What the exercise asks:
For the data below, give again exactly the lines from the one containing "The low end" through the one containing "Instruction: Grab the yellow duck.", both ends included, and no others.

____ Data excerpt

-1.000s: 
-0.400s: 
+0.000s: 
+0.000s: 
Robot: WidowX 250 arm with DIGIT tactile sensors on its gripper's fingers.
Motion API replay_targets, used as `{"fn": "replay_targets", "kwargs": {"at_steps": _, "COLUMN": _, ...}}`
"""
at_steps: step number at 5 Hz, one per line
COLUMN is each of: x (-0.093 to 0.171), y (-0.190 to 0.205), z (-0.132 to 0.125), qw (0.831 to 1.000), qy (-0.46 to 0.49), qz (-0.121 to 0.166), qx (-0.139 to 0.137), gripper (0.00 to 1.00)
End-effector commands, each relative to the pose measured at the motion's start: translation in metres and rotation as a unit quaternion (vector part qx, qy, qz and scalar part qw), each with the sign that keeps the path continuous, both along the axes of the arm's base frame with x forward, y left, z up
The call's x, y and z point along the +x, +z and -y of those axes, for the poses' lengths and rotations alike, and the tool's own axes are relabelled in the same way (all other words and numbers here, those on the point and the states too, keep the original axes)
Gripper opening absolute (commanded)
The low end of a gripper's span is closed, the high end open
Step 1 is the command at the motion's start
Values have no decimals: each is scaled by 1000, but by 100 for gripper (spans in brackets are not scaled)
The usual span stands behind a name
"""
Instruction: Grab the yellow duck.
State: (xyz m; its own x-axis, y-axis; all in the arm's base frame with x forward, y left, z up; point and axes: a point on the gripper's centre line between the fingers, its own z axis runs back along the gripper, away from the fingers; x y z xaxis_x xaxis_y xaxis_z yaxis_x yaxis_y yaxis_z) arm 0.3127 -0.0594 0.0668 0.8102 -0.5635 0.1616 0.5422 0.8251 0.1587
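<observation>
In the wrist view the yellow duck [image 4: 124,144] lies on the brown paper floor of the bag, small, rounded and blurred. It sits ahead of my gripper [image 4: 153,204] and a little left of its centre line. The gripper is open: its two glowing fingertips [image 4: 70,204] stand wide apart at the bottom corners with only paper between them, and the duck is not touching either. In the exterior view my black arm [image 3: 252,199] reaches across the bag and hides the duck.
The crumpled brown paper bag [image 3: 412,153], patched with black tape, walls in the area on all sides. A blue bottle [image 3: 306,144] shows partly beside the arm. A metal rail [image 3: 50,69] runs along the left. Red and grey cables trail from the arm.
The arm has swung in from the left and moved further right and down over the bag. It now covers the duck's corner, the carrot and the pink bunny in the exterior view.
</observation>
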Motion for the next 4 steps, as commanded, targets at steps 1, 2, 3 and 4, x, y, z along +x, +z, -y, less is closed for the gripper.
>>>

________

Output for this exercise:
The low end of a gripper's span is closed, the high end open
Step 1 is the command at the motion's start
Values have no decimals: each is scaled by 1000, but by 100 for gripper (spans in brackets are not scaled)
The usual span stands behind a name
"""
Instruction: Grab the yellow duck.

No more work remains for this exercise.